Specifically, they found catastrophic damage to the birds’ tubular glands, which produce mucus to provide a protective barrier for the inside of the stomach, as well as hydrochloric acid, which digests food. Without these key secretions, Lavers says, birds “also can’t digest and absorb proteins and other nutrients that keep you healthy and fit. So you’re really prone and susceptible to exposure to other bacteria, viruses, and pathogens.”
Scientists call this a “sublethal effect.” Even if the ingested pieces of plastic don’t immediately kill a bird, they can severely harm it. Lavers refers to it as the “one-two punch of plastics” because eating the material harms the birds outright, then potentially makes them more vulnerable to the pathogens they carry.
A major caveat to today’s paper—and the vast majority of microplastics research—is that most scientists haven’t been analyzing the smallest of plastic particles. But researchers using special equipment have recently been able to detect and quantify nanoplastics, on the scale of millionths of a meter. These are much, much more numerous in the environment. (This is also why the finding that there are 11 billion pounds of plastic floating on the ocean’s surface was probably a major underestimate, as that team was only considering particles down to a third of a millimeter.) But the process of observing nanoplastics remains difficult and expensive, so Fackelmann’s group can’t say how many might have been in the seabirds’ digestive systems, and how they too might influence the microbiome.
It’s not likely to be good news.

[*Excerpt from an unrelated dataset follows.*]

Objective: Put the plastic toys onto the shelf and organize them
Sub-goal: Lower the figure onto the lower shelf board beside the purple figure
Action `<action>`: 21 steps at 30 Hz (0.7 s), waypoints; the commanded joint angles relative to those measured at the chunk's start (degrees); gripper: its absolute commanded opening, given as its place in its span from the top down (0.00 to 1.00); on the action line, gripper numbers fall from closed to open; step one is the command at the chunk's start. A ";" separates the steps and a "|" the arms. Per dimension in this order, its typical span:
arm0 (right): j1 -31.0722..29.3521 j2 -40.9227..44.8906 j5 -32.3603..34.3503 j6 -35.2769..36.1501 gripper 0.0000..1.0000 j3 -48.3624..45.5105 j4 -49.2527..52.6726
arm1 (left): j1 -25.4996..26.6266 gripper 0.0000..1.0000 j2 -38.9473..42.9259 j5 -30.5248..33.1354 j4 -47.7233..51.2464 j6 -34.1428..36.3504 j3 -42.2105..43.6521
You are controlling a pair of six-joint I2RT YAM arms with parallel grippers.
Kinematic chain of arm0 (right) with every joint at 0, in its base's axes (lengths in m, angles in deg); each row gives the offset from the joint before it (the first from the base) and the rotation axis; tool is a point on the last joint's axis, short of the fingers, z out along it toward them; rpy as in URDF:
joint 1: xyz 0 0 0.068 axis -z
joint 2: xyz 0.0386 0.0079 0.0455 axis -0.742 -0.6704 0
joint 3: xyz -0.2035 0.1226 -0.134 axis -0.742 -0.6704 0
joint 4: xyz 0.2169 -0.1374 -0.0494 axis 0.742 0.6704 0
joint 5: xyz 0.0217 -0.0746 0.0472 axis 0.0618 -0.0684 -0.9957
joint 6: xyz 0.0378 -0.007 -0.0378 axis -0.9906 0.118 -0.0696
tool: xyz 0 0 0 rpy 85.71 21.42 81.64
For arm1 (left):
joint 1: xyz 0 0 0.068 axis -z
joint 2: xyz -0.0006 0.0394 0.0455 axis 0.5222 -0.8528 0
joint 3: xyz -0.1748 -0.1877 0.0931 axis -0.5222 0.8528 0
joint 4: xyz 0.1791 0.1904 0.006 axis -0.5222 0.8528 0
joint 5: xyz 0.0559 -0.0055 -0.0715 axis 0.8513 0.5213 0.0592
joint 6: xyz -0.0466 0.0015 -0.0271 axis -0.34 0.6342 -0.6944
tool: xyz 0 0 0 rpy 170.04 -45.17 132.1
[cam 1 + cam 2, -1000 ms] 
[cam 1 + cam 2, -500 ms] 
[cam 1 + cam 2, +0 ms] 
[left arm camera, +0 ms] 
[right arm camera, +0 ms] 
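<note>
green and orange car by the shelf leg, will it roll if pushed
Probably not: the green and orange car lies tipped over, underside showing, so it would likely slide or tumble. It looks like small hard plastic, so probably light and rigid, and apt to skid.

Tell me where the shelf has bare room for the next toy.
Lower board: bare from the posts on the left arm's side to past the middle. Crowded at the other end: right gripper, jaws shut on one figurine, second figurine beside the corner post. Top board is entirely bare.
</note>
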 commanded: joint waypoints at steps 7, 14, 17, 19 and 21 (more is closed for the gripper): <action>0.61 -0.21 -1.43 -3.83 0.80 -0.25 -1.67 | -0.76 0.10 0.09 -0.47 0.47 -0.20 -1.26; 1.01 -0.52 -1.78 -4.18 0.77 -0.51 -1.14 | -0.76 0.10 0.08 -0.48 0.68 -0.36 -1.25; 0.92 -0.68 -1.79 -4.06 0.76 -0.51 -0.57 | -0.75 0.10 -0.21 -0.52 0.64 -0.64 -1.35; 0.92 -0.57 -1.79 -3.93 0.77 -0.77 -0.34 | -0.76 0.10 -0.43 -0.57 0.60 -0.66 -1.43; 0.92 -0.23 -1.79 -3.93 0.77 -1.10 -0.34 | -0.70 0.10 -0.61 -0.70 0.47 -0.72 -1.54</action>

Nanoplastics are so small that they can penetrate and harm individual cells. Experiments on fish show that if you feed them nanoplastics, the particles end up in their brains, causing damage. Other animal studies have also found that nanoplastics can pass through the gut barrier and migrate to other organs. Indeed, another paper Lavers published in January found even microplastics in the flesh-footed shearwaters’ kidneys and spleens, where they had caused significant damage. “The harm that we demonstrated in the plasticosis paper is likely conservative because we didn’t deal with particles in the nanoplastic spectrum,” says Lavers. “I personally think that’s quite terrifying because the harm in the plasticosis paper is quite overwhelming.”

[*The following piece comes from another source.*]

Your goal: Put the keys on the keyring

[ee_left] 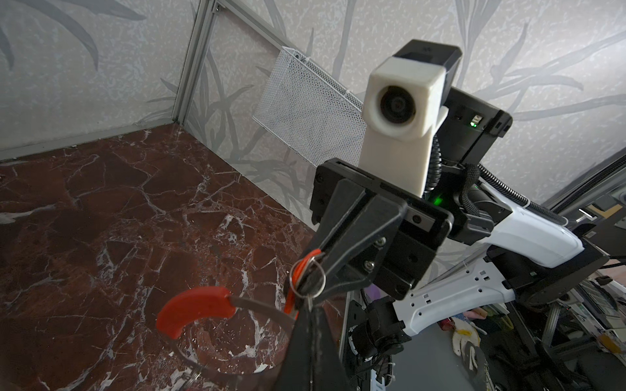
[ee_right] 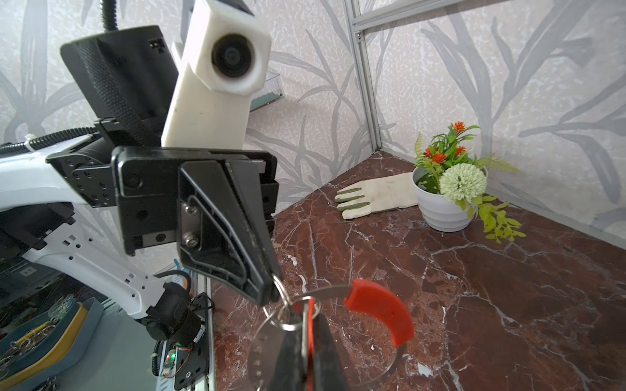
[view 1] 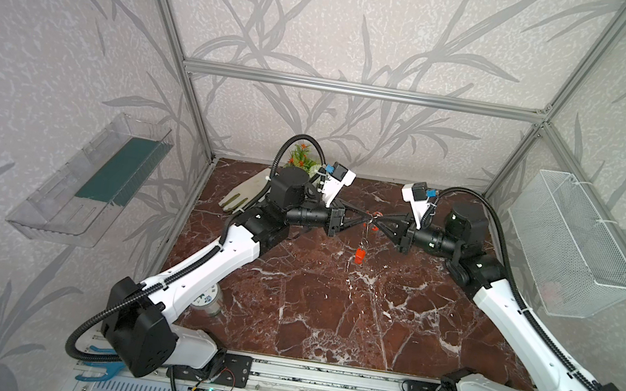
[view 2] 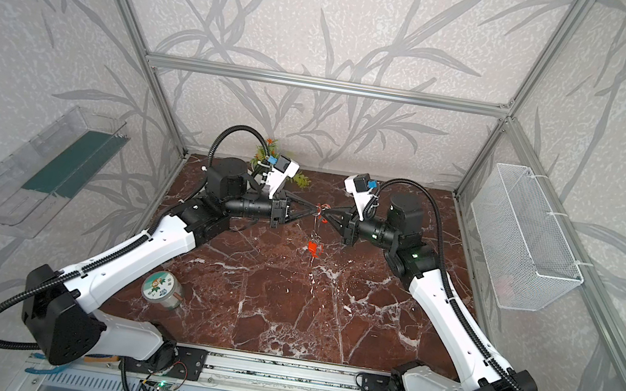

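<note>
Nearest the front edge of the counter [view 1: 327,312], a round-lidded tin [view 2: 161,291] is located beside the left arm [view 1: 207,269] and is partly covered by that arm in a top view. Farther in, the keyring [view 1: 360,256] is suspended over the middle of the counter, below the point where the left jaws and right jaws meet tip to tip. The hoop hangs down from the grip, with its red sleeve [ee_left: 196,309] turned toward the front edge. The thin grey wire is hard to make out in both top views. Part of its arc is hidden behind the jaws in both wrist views, and contact with the counter cannot be determined. The left jaws are closed on the bare grey part of the hoop. The right jaws are closed on a key [ee_right: 307,338] by its red-orange tag, which is seen edge-on with its long axis lying along the jaws. The split ring [ee_right: 291,316] of the key is held at the hoop, but whether it is threaded on cannot be told. The key blade is hidden. At the far wall, a glove [ee_right: 376,199] lies flat beside a potted plant [ee_right: 440,206].
</note>
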Robot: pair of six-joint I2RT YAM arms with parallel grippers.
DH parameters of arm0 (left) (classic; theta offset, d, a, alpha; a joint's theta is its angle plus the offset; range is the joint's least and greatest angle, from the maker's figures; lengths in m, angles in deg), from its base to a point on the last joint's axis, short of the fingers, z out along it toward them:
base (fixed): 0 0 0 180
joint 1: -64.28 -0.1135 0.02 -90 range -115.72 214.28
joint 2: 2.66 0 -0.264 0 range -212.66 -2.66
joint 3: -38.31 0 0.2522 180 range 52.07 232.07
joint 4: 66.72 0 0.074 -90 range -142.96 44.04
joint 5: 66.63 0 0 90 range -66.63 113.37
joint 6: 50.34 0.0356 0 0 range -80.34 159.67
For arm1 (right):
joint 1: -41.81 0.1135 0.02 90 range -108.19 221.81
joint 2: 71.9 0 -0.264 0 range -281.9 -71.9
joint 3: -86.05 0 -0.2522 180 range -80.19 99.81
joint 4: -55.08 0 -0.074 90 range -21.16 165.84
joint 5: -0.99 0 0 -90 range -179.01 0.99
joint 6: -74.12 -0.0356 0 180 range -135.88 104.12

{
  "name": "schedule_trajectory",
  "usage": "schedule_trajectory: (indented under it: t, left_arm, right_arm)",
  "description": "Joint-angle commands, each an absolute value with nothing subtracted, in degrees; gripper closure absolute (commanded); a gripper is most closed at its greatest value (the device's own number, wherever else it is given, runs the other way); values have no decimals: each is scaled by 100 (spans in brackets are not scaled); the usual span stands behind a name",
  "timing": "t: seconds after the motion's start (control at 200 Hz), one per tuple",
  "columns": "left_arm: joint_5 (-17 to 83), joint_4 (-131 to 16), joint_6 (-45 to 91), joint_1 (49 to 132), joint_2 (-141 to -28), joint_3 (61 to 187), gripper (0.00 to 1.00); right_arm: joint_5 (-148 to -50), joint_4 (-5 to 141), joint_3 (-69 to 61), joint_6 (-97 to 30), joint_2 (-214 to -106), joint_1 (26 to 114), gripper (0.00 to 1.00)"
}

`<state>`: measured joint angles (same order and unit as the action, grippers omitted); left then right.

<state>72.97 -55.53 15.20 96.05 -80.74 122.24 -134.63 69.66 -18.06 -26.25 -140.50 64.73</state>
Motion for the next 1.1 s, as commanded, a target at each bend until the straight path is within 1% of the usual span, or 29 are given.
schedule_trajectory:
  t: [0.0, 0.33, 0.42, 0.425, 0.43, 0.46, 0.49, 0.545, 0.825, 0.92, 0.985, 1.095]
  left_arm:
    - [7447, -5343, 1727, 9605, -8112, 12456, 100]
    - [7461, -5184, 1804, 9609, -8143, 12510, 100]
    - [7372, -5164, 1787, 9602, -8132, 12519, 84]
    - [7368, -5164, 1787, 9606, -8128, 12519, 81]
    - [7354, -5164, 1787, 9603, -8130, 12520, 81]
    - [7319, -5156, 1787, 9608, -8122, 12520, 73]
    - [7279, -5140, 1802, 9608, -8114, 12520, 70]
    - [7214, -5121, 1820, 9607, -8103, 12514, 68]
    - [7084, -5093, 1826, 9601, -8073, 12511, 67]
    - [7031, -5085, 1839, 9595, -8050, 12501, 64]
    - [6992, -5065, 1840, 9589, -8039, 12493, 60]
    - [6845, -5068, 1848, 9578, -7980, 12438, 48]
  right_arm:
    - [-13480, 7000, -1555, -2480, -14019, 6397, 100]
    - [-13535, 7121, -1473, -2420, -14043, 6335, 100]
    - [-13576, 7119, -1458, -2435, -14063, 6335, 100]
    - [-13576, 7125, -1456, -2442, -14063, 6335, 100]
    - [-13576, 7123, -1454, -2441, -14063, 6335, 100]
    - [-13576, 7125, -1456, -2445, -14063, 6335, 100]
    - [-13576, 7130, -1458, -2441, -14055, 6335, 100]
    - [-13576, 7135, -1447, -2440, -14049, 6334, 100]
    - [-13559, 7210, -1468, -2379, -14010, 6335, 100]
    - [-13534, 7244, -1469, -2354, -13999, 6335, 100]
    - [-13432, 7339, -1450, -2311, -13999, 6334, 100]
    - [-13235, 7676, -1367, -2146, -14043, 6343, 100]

Now scientists are racing to figure out whether ingested plastics can endanger not only individual animals, but whole populations. “Is this harm at the individual level—all of these different sublethal effects, exposure to chemicals, exposure to microbiome changes, plasticosis—is it sufficient to drive population decline?” asks Lavers.
The jury is still out on that, as scientists don’t have enough evidence to form a consensus. But Lavers believes in the precautionary principle. “A lot of the evidence that we have now is deeply concerning,” she says. “I think we need to let logic prevail and make a fairly safe, conservative assumption that plastics are currently driving population decline in some species.”